Unfortunately, for now you can't specify escalation rules inside a group based on alert's properties.
To set up different escalation time, based on server IP (name or other 'object' properties), you need to create two groups. In one of them, escalation will take 10 min, in another one - 20 min.
Next you'll have to go to Settings -> Manage Orion Sources and set up routing to groups in the next way:
- by default they'll routed to Group1, where escalation is 20 min (not critical)
- in case 'object' contains the name of your Critical sever (s), alert will be routed to Group 2 and escalation will be 10 min.
I agree with Olha, that I don't think it would be possible in same alert.

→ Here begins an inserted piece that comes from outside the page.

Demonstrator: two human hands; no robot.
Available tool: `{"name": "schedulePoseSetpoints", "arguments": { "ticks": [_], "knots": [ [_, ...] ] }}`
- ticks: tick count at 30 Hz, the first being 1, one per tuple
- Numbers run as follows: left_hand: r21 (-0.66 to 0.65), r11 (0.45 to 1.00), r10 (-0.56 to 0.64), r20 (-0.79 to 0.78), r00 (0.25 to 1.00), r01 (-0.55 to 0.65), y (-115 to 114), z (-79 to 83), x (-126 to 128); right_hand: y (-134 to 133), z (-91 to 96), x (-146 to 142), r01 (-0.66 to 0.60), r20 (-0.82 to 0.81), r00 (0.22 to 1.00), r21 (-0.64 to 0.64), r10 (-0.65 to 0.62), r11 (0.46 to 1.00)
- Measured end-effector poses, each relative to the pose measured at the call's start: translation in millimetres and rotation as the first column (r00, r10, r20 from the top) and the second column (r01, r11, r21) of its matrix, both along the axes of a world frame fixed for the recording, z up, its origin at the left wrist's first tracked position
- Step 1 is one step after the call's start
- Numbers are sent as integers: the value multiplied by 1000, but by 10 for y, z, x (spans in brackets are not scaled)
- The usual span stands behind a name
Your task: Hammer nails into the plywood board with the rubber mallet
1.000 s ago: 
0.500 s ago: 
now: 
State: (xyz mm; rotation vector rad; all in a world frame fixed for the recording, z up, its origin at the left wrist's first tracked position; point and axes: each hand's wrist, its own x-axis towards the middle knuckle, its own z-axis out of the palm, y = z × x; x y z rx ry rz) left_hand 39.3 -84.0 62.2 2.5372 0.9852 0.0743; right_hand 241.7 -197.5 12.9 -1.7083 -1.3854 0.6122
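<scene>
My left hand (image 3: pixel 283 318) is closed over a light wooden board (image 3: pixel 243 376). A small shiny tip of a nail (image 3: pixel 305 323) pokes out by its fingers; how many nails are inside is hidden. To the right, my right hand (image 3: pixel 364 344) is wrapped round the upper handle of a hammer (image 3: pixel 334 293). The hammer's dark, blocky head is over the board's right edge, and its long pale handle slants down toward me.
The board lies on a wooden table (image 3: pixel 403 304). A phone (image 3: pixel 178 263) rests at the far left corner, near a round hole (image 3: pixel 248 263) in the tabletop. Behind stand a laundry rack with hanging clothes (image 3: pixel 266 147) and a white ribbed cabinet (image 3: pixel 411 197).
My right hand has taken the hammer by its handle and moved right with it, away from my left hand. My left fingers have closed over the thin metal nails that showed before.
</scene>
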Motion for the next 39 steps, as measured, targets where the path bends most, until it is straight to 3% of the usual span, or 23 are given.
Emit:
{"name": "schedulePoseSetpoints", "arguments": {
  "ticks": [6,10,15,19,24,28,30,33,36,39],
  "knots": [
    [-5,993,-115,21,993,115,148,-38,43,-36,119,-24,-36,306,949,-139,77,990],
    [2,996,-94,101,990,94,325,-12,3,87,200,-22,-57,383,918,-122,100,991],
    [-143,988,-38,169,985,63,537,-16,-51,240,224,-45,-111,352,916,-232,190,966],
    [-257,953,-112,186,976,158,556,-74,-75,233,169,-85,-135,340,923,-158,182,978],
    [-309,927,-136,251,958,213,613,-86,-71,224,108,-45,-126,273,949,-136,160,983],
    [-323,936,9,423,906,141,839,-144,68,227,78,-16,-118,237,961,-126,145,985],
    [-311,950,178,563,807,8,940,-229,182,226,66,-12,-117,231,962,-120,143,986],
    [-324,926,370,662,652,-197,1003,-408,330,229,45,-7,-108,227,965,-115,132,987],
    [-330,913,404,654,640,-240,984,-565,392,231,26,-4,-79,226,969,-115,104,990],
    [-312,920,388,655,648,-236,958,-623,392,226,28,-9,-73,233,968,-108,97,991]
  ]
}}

Another solution would be just to add a custom property to the servers (critical, non-critical). Then just make a copy of existing alert, edit each alert and add custom property to identify the server in question. Then have escalations on each alert set to what you are wanting (10 mins, 20 mins).
Hope this helps
Anthony, we use custom properties to achieve this in our environment. The custom property is called Technology_Group_Email, and it can contain a single address or multiple addresses. Basically what we do is, if a node is down the alert will trigger. If the alert is not acknowledged within a certain amount of time (10min) then our other rule which is delayed (10min) will grab the email addresses within the custom property and send to everyone on the list. Hope this helps!